L’insieme di questi dati spiega come sia potuto accadere che, quando il corpus degli scritti di Dionigi comparve sulla scena teologica a Costantinopoli, durante un dibattito fra la corrente monofisita di Severo di Antiochia e gli ortodossi, sostenitori della dottrina calcedoniana, i severiani abbiano invocato a sostegno delle loro tesi quegli scritti, dichiarandoli opera di Dionigi l'Areopagita.
Gli ortodossi misero in dubbio l'identificazione del Dionigi autore degli scritti con l'Areopagita; Ipazio, vescovo di Efeso, chiese delle prove concrete a favore dell'autenticità: come si spiegava il fatto che Atanasio e Cirillo di Alessandria avessero ignorato questi scritti, che sarebbero risultati estremamente utili per convincere gli ariani del tempo del Concilio di Nicea?
Nonostante i dubbi, l’identificazione dell'autore del corpus con l'Areopagita trovò presto accoglienza favorevole: nel 593 Gregorio Magno citava con estremo rispetto "il divino Dionigi" e i papi del secolo VII lo considerarono il primo Padre della Chiesa. Quando Ilduino operò l'identificazione di san Dionigi di Parigi con l’Areopagita finì perciò con lo stabilire l'ulteriore sovrapposizione, quella dei due martiri con l'autore del corpus dyonisianum, di cui fornì la prima traduzione in latino.

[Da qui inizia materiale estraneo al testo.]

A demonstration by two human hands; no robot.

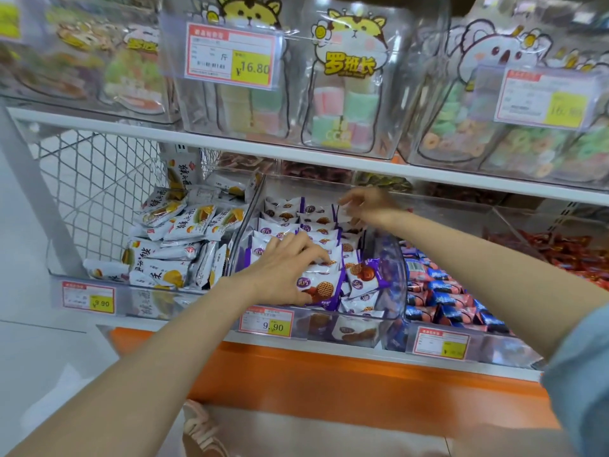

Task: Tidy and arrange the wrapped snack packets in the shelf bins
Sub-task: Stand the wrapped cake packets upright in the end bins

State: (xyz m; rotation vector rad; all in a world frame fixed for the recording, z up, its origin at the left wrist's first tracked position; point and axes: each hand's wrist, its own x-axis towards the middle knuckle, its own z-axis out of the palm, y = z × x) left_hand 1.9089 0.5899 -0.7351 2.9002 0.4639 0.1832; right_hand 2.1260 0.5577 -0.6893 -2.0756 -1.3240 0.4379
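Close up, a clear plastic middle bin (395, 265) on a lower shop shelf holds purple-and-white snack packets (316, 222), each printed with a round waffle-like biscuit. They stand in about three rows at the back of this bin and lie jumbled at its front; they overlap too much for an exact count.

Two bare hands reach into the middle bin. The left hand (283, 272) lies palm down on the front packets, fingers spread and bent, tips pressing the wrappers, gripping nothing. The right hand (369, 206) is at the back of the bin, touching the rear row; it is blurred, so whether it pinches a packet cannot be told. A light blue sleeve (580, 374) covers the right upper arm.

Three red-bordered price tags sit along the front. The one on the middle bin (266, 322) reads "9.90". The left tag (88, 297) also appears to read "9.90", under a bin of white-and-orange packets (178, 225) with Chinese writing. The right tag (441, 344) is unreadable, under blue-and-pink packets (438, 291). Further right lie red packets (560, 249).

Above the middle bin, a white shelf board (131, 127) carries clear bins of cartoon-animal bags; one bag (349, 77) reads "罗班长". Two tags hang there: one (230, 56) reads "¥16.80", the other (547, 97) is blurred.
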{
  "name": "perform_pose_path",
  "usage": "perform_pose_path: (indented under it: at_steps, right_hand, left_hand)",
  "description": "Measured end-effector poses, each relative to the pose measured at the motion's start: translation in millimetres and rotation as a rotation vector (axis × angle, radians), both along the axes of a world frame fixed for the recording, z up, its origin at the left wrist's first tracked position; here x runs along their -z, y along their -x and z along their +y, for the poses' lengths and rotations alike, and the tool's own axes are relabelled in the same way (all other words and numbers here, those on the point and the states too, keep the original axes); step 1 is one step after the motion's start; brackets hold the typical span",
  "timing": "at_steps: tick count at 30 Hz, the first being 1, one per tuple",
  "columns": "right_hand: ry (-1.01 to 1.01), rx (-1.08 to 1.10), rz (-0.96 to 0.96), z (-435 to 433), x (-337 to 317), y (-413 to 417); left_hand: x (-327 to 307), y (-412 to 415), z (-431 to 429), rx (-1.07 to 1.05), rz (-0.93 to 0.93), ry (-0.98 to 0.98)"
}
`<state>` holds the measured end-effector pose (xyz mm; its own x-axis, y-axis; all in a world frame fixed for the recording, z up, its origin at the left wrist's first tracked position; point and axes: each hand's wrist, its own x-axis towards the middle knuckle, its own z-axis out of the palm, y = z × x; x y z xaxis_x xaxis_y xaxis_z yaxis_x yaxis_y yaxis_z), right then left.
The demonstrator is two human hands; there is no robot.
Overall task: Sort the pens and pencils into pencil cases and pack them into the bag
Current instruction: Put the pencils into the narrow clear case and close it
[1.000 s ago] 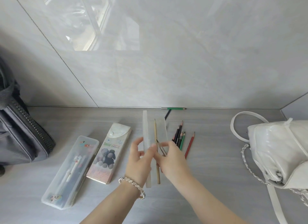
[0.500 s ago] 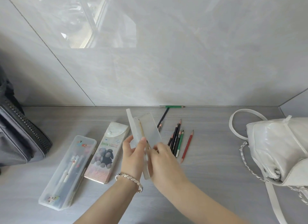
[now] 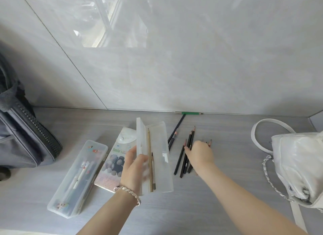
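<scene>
My left hand (image 3: 134, 166) grips an open frosted pencil case (image 3: 158, 147) by its hinge side, tilted over the table. Two pencils (image 3: 150, 161) lie inside it. My right hand (image 3: 201, 153) is over a loose bunch of dark pencils (image 3: 182, 158) on the table to the right of the case. Its fingers are bent down onto them and the thumb touches a black one. The pencils still lie flat. A white bag (image 3: 297, 164) with a chain strap sits at the right edge.
A clear case holding pens (image 3: 76, 178) and a printed "Smile" case (image 3: 115, 157) lie to the left. A grey zippered bag (image 3: 21, 138) stands at far left. A green pencil (image 3: 191, 113) lies against the wall, and a black pen (image 3: 177, 127) lies below it.
My right hand left the open case and moved right onto the loose pencils. My left hand kept the case, which now shows a second, shorter pencil inside.
</scene>
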<state>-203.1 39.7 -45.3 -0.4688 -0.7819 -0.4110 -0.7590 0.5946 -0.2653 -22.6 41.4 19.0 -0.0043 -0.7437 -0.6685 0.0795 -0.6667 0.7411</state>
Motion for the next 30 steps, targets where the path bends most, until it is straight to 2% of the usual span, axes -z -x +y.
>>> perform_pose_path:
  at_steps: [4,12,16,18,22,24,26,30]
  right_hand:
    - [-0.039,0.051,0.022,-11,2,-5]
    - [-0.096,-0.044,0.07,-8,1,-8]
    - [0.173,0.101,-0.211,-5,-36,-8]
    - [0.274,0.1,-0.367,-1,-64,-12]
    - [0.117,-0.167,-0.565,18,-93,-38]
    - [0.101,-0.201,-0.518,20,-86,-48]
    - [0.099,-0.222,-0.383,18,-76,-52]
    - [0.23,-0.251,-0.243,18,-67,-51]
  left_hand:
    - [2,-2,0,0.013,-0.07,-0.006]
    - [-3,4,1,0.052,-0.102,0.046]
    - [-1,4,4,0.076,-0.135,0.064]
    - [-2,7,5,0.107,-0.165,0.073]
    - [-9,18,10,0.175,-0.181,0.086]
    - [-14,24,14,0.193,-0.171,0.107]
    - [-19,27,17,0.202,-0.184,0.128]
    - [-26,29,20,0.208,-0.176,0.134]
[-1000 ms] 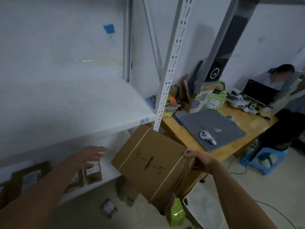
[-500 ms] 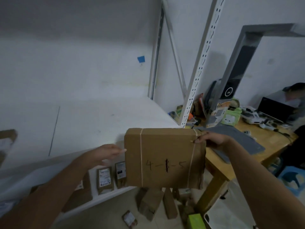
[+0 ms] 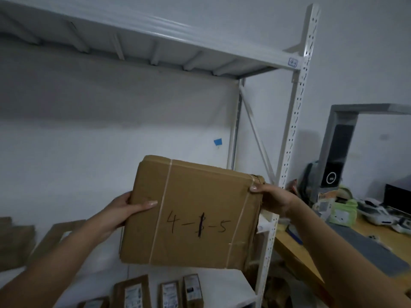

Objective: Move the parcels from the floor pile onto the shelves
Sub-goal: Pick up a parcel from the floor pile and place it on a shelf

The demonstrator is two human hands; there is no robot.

Una nuova e più elegante traduzione, curata pochi decenni dopo dal massimo filosofo del tempo Giovanni Scoto Eriugena (810-870), assicurò al corpus una più ampia diffusione tra gli studiosi latini, destinata a diventare capillare con la nascita delle università medievali: due grandi scolastici, Alberto Magno e Tommaso d'Aquino, commentarono analiticamente le opere da loro riconosciute autentiche dell'Areopagita.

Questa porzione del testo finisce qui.